Energy-peak based method to measure top quark mass via B-hadron decay lengths

TL;DR

This paper introduces a novel energy-peak based method utilizing B-hadron decay lengths to measure the top quark mass, reducing jet-energy scale uncertainties and achieving high precision with current LHC data.

Contribution

The paper develops a decay length method for top quark mass measurement that minimizes systematic uncertainties related to jet energy scale and transverse momentum modeling.

Findings

Achieves sub-GeV statistical uncertainty with current LHC data.

Systematic uncertainties can be reduced using energy-peak methods.

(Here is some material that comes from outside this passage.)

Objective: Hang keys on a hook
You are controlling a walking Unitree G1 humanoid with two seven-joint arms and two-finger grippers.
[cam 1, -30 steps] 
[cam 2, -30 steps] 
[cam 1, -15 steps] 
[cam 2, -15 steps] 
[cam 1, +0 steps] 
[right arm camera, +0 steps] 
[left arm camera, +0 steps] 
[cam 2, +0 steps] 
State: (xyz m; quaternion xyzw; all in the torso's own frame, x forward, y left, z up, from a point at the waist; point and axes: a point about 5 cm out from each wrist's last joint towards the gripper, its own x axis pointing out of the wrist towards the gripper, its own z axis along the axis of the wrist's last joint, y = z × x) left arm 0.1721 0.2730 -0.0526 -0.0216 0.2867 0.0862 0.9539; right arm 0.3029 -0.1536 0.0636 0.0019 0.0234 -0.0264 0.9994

Requires improved quark-hadron transition modeling for systematic precision.

Abstract

We develop a method for the determination of the top quark mass using the distribution of the decay length of the $B$-hadrons originating from its decay. This technique is based on our earlier observation regarding the location of the peak of the $b$ quark energy distribution. Such "energy-peak" methods enjoy a greater degree of model-independence with respect to the kinematics of top quark production compared to earlier proposals. The CMS experiment has implemented the energy-peak method using associated $b$-jet energy as an approximation for $b$ quark energy. The new method uses $B$-hadron decay lengths, which are related to $b$ quark energies by convolution. The advantage of the new decay length method is that it can be applied in a way that evades jet-energy scale (JES) uncertainties. Indeed, CMS has measured the top quark mass using $B$-hadron decay lengths, but they did not incorporate the energy-peak method. Therefore, mismodeling of top quark transverse momentum remains a large uncertainty in their result. We demonstrate that, using energy-peak methods, this systematic uncertainty can become negligible. We show that with the current LHC data set, a sub-GeV statistical uncertainty on the top quark mass can be attained with this method. To achieve a comparable systematic uncertainty as is true for many methods based on exclusive or semi-inclusive observables using hadrons, we find that the quark-hadron transition needs to be described significantly better than is the case with current fragmentation functions and hadronization models.